▸ Dataset section
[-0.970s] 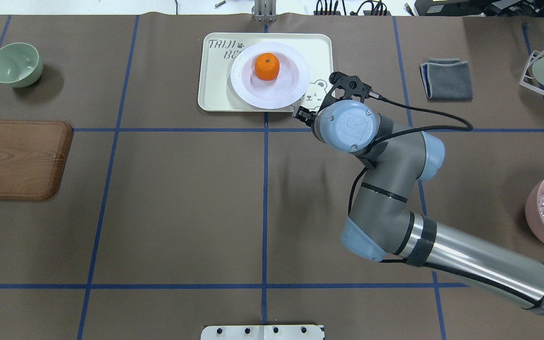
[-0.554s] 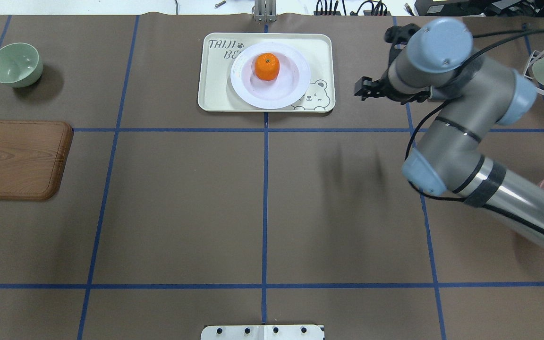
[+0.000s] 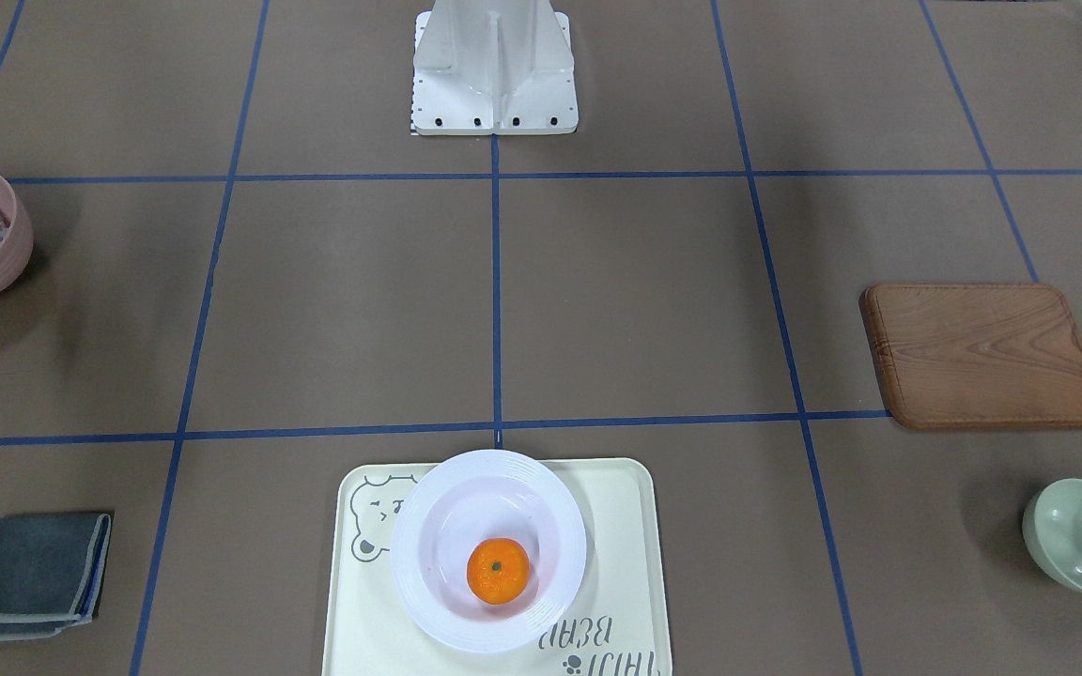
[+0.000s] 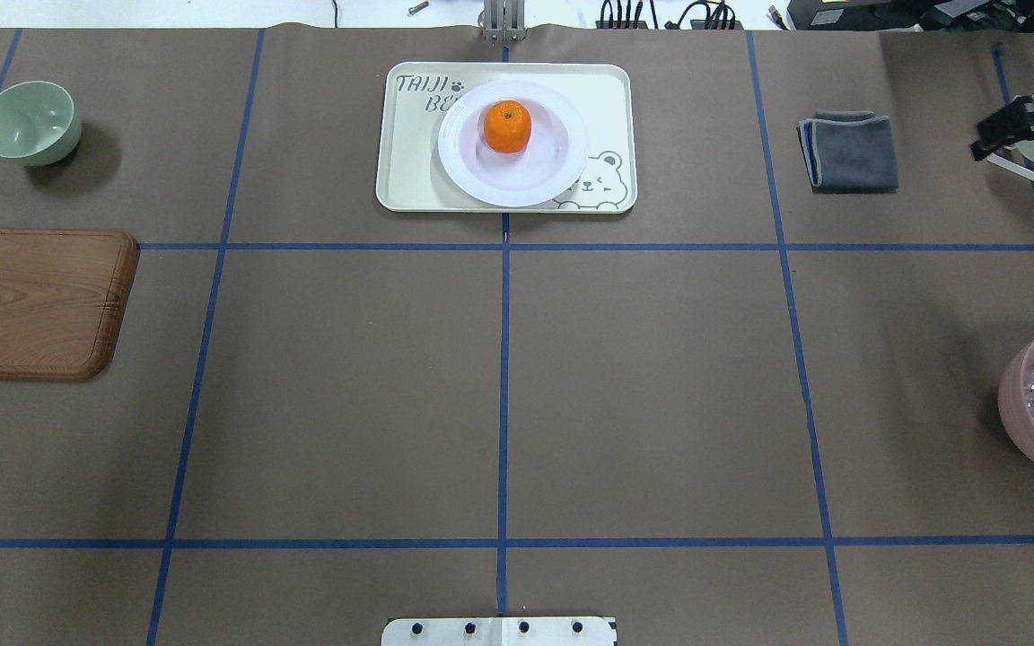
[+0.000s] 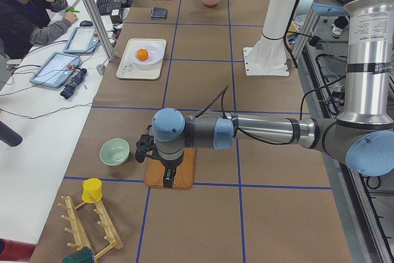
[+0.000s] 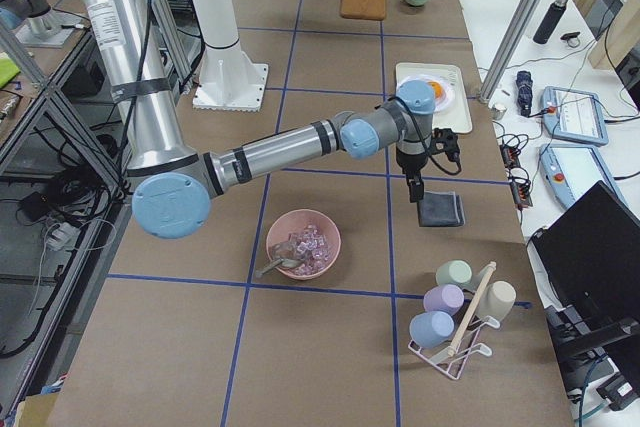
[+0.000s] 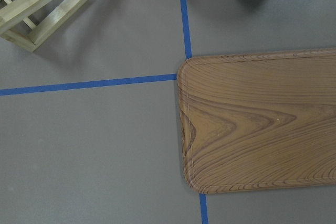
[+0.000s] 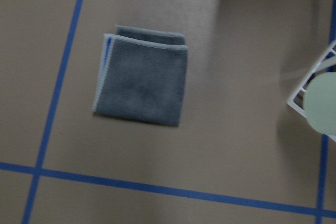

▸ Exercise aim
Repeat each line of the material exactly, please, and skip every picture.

▸ Task output
[-0.970s] 
[-0.554s] 
[+0.000s] 
[+0.000s] 
[+0.000s] 
[+0.000s] 
[+0.000s] 
[+0.000s] 

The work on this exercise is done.